EXISTE DEVER DO ESTADO (E DOS PLANO SE SAÚDE) EM FORNECER MEDICAMENTOS OFF LABEL?

11/05/2022

Coluna Direito Médico e da Saúde

A ciência baseia-se em evidências. Tal afirmação vale tanto para a Medicina quanto para o Direito. Existem várias maneiras de estabelecer consenso sobre determinado conhecimento. Ele será vigente até o momento em que esse mesmo conhecimento seja refutado por outro que, então, será tido como correto. Novamente, esse raciocínio é aplicável tanto para os médicos quanto para os que militam na área do Direito.

A aprovação de um novo medicamento consiste em uma longa fase de pesquisa e de desenvolvimento (P&D). Em grandes linhas, a primeira etapa é a da pesquisa, seguida dos testes clínicos pré-laboratoriais ((in vitro), para, então, ocorrer a última etapa, a dos testes em animais (in vivo). Os ensaios clínicos são realizados após essa tríade e também possuem uma fase tripartite que vai do teste em um pequeno grupo de voluntários saudáveis, passa pelo teste em voluntários enfermos e chega na fase comparativa, em larga escala, para testar eficácia perante outros medicamentos. Somente após tais etapas, ocorre a aprovação pela ANVISA e o medicamento poderá ser comercializado.

A bula, isto é, o label, é um documento legal. Por quê? Ela traz os dados derivados das etapas mencionadas e orienta o uso seguro e correto de determinado medicamento. Pode-se afirmar que a bula é o resultado de um processo científico tendente a concretizar uma das partes do direito à saúde (artigo 196 da Constituição Federal): a cura das doenças.

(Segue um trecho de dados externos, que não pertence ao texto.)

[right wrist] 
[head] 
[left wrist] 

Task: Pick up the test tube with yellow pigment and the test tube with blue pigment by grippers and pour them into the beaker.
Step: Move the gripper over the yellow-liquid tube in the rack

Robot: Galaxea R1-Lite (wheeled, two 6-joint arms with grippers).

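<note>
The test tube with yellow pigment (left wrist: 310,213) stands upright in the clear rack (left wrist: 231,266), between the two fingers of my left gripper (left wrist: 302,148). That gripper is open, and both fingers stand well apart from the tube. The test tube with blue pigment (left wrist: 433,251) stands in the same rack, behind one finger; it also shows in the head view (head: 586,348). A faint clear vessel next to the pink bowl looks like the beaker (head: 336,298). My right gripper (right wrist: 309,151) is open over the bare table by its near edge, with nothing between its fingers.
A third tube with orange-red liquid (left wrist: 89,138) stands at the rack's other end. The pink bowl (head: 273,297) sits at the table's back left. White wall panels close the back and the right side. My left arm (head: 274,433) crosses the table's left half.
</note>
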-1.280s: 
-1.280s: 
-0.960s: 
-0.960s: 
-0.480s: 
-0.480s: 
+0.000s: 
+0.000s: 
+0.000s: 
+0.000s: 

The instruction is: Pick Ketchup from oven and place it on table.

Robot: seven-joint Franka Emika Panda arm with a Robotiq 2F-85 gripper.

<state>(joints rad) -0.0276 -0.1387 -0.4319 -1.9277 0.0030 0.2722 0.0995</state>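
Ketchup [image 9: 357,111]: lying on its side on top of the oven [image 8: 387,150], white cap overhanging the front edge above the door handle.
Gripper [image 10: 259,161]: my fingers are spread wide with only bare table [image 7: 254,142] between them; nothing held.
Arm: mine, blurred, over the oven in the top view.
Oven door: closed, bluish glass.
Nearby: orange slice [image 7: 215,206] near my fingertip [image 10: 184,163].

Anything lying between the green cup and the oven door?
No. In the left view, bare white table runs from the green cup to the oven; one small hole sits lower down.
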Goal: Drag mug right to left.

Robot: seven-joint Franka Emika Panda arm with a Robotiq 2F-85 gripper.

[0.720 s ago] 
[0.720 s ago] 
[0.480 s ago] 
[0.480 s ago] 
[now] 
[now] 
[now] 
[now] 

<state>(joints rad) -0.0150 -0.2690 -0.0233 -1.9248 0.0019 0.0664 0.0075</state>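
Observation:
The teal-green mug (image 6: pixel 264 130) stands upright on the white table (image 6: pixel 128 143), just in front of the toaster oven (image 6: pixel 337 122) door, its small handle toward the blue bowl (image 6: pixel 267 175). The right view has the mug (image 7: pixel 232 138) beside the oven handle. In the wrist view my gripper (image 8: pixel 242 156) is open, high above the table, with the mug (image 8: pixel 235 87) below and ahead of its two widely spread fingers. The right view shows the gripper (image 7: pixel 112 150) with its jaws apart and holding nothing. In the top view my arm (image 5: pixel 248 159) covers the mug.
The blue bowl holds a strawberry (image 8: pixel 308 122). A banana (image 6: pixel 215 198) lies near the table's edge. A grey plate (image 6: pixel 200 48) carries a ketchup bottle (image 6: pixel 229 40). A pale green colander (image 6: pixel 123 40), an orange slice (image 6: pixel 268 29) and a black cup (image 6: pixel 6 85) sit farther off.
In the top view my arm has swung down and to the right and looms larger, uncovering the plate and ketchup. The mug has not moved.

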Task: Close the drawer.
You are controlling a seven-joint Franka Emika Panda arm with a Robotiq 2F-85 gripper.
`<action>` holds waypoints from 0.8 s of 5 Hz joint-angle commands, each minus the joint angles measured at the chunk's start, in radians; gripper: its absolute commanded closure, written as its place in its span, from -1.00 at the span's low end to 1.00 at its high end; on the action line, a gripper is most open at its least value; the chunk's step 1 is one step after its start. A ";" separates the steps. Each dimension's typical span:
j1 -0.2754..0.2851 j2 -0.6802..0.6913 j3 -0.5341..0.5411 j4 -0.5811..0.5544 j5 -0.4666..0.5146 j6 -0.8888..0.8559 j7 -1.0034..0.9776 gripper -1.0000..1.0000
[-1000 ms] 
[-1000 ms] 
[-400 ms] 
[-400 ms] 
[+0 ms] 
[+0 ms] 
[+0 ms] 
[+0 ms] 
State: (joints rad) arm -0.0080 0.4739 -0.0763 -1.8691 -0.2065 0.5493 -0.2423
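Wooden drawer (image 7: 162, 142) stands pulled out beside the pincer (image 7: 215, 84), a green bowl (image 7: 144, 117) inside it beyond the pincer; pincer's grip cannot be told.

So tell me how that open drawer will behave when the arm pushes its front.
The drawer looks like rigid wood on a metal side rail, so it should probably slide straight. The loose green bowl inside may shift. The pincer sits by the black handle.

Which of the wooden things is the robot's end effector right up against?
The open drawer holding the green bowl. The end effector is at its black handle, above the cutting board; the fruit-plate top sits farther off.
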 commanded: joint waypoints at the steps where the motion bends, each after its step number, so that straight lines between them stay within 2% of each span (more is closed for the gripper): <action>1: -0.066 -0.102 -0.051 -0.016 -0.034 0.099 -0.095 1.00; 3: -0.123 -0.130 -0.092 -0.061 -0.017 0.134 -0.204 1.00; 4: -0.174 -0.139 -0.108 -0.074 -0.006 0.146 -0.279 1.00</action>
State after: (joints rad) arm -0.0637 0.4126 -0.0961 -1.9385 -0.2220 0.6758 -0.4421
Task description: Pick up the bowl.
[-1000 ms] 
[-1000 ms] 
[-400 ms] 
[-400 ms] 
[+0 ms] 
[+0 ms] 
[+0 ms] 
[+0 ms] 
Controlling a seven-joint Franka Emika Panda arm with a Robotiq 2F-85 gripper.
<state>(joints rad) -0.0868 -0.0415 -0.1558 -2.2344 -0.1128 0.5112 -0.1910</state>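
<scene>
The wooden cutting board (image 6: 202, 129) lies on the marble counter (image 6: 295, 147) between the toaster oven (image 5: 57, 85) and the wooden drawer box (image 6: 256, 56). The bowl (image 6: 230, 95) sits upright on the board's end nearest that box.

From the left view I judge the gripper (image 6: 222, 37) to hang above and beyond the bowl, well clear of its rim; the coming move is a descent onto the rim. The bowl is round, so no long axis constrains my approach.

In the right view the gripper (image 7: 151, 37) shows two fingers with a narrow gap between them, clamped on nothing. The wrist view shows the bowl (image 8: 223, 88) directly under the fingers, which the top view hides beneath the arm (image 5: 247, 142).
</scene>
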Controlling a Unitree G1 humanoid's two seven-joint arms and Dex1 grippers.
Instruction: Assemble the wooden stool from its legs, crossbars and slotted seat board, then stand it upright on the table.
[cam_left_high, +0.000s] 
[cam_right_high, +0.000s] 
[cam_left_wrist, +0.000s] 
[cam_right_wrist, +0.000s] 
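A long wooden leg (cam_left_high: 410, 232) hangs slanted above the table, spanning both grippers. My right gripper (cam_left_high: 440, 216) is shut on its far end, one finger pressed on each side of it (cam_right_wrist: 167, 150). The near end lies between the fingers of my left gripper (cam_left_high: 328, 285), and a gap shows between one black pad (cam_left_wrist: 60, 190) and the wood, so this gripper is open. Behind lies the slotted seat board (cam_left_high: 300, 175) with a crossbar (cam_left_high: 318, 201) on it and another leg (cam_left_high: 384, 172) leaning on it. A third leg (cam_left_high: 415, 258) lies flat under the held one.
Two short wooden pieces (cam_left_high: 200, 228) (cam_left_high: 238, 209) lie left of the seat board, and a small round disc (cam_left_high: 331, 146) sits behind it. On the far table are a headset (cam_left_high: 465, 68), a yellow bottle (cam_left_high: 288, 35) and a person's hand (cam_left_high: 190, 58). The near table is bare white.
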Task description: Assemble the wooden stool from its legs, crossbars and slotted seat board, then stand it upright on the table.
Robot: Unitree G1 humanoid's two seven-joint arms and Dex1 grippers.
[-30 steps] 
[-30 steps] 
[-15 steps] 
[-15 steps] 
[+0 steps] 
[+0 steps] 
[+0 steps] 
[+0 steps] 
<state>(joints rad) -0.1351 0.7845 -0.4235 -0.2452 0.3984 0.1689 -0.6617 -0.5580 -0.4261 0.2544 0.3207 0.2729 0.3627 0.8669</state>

Também é evidente afirmar que, em sendo busca da verdade, processo científico, as bulas podem ser alteradas. Devem (RDC 60/2012), pois novos dados clínicos, normalmente, são coletados durante o uso do medicamento. E um, em especial, tem ocorrência comum: os benefícios de um medicamento para uma doença diversa daquela para o qual foi testado. É o caso do Dramin como indutor de sono. Foi, também, infelizmente, a hipótese de a hidroxicloroquina ser “eficaz” no tratamento da COVID-19.

Um medicamento off Label, em síntese, é aquele utilizado para uma indicação diversa daquela constante na bula. Em que medida, portanto, é razoável exigir do Estado e dos planos de saúde seu fornecimento? A jurisprudência consolidada distingue: Estado não resta obrigado (Pedido de Uniformização de Jurisprudência 2021/0130533-5/STJ) ; planos de saúde, por seu turno, sim (REsp 1721/705 STJ). Claro, há posições divergentes tanto para um lado quanto para outro, mantendo-se, em grandes linhas, todavia, as interpretações citadas.

Os argumentos são baseados na extensão do dever do Estado ou dos planos de saúde na proteção do direito à saúde do cidadão ou do consumidor, inclusive na seara suplementar. Mesmo que se elenquem entendimentos relevantes para cada uma das partes envolvidas, há um ponto fulcral a ser resolvido. Está no próprio conceito de off label: a bula, por si só, como resultado de um processo que não é final e que está em constante aperfeiçoamento – por isso pode ser modificada - , é o documento legal sanitário a restringir o exercício do direito à saúde?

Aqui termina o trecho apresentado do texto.